Syllabus
We will explore power’s political, material, technological, and metaphorical manifestations through readings, discussions, visual research, and hands-on exercises and engage in creative interventions to articulate and reshape power dynamics. By the end of the course, you will have produced a body of work reflecting critical engagement with power in both conceptual and applied forms.
- Each week, you will post a Medium entry in response to the in-class activities and readings. See Weekly Agendas for further specifics.
- Each week, you will link your Medium posts to a shared Google Sheet to ensure visibility for peer and instructor feedback.
- Process documentation will be a key factor in evaluating your performance on course activities and final projects.
This is a living journal that should reflect your evolving understanding of power, making connections between class discussions and your personal design practice.
- Engaged Participation: Show up prepared, having engaged with readings and materials.

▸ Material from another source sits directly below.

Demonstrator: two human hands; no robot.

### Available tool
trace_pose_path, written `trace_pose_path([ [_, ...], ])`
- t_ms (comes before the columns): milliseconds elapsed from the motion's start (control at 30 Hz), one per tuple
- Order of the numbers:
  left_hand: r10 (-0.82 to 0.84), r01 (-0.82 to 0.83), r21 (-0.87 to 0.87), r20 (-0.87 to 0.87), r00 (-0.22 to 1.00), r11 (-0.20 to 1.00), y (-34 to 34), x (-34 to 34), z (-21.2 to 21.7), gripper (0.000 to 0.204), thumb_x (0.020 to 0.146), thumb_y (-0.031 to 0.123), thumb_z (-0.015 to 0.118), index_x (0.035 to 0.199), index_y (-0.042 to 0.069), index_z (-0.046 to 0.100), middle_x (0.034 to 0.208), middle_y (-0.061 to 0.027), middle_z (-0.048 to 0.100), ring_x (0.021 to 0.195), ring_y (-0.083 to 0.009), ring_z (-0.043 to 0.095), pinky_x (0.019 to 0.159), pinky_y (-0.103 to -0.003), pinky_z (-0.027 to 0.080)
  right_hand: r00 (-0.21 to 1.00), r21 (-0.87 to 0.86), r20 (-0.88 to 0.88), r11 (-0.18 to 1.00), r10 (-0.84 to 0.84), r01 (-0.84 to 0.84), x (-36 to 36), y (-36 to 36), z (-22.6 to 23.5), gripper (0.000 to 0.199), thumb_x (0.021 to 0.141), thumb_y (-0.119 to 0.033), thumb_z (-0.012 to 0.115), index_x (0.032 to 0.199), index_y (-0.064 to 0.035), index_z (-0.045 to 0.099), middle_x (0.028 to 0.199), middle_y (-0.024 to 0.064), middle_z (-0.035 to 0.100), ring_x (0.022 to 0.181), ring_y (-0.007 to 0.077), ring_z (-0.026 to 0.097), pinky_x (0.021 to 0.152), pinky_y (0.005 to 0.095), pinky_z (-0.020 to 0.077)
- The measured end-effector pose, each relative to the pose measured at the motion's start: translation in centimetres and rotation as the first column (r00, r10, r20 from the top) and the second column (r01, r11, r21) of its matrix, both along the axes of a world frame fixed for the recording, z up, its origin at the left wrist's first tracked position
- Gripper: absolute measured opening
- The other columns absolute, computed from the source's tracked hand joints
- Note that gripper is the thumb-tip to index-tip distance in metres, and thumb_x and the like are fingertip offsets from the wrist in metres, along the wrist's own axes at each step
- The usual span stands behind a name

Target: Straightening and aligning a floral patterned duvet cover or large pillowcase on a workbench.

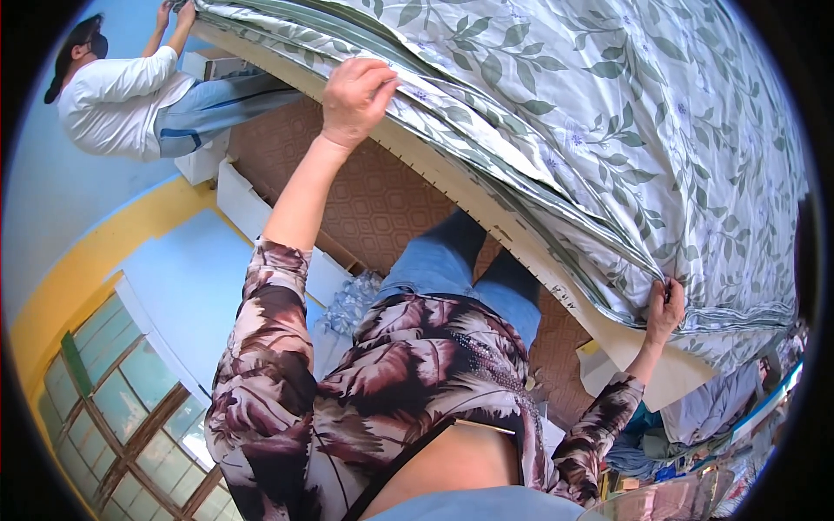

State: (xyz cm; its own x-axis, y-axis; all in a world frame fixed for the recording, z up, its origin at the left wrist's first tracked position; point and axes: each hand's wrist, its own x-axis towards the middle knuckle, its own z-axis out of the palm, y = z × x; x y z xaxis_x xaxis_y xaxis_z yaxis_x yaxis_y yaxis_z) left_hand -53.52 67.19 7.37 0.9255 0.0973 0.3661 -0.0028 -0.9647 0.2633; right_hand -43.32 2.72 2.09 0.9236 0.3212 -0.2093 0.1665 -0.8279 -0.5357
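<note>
A broad spread of white fabric (599,104) with green leaves and small purple flowers covers the table, its folded layers bunched along the near edge. My right hand (666,308) pinches this fabric by the edge near the table's right corner. Over the fabric's edge to the left, my left hand (354,102) is raised with its fingers pressed together. What those fingers hold, if anything, is too small to make out. Between my hands the fabric's edge runs in a long slanting line of creases.
Bare pale table edge (460,195) with dark tick marks runs before me. At the far left a person (122,100) in a white top handles the fabric's other end. Piled cloth (695,417) lies right of the table, a floral bundle (352,304) beside me on the left.
</note>
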Motion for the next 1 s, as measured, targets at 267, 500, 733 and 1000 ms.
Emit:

- Critical Inquiry: Challenge assumptions and consider alternative perspectives.
- Respect & Accountability: Foster a supportive space for discussion and collaboration.
- Design as Inquiry: Use making to think, question, and propose.
- Process-Oriented Learning: Your engagement with the process matters as much as outcomes.
- Develop a nuanced understanding of power, both theoretically and through personal reflection.
- Recognize and critically analyze power dynamics in design, social systems, and media.
- Apply diverse methods—historical analysis, visual research, metaphorical exploration, and intervention design—to explore power.
- Develop creative designed artifacts that respond to or challenge power structures.
- Collaborate effectively with peers and provide constructive feedback in review settings.
Get in the habit of referencing these tools regularly, and aim to check your email daily for important updates.
To ensure full participation:
- Arrive on time. If you are more than five minutes late or leave early, you will be marked as absent.
- Absences will affect your grade. One unexcused absence may result in a full letter grade reduction. Two unexcused absences may result in failing the course.
- Late work will receive point deductions. Assignment deadlines are listed on the Calendar and in the Weekly Briefs. Unless otherwise specified, all work is due by Friday 11:59 PM EST for A4 and Sunday 11:59PM EST for B4 on the designated due date and must be submitted via the appropriate platform.
If you anticipate health or personal challenges that may impact your attendance, please notify the teaching team and Jamie Kosnosky as soon as possible. In cases where extended time away is needed, we will work with you and university resources to figure out the best course of action. Keep in mind, you are responsible for information you miss through absences or lateness. Life is messy. Communication is key!
In this course, we are open to you using AI critically and transparently. You may use it as a research assistant, a brainstorming aid, or a refinement tool, but you must be the primary author of your work. If you choose to incorporate AI-generated content in any form (e.g. text, imagery), or in your process (e.g. research, synthesis), you must explicitly cite its use in your submission. Failure to disclose this will be considered falsifying work.
Always be intentional about when and why you use AI. Thoughtfully craft and limit prompts. Ensure that you are incorperating it in your process in ways that support—rather than replace—your creative and critical thinking.
Your grade is based on the following criteria:
Grading Breakdown
- Participation & Engagement (10%)
- Contributions to discussions
- Preparedness (having engaged with assigned materials)
- Thoughtful engagement with peers
- Medium Posts (30%)
- Clear and reflective writing
- Strong visual documentation
- Meaningful connections to themes and activities
- In-Class Activities (30%)
- Active participation (speaking, listening)
- Critical engagement with concepts
- Contribution to discussion and collaborative work
- Final Design Week Submission (30%)
- Design Intervention Card
- Effective synthesis of course learnings into a compelling intervention
& Design Week
To protect your files, consider a three-tier backup strategy:
- On-site backup: A portable external hard drive for frequent, local backups.
- Off-site backup: A cloud-based service (e.g., Dropbox, Google Drive) to ensure continuous access to your files.
- Bootable clone: A separate external hard drive that mirrors your system, allowing you to restore your work if needed quickly.
A simple habit is to update working folders to an external drive each night, use cloud storage for real-time syncing, and schedule a weekly full-system backup. Taking proactive steps to safeguard your work will help prevent unnecessary disruptions to your learning and creative process.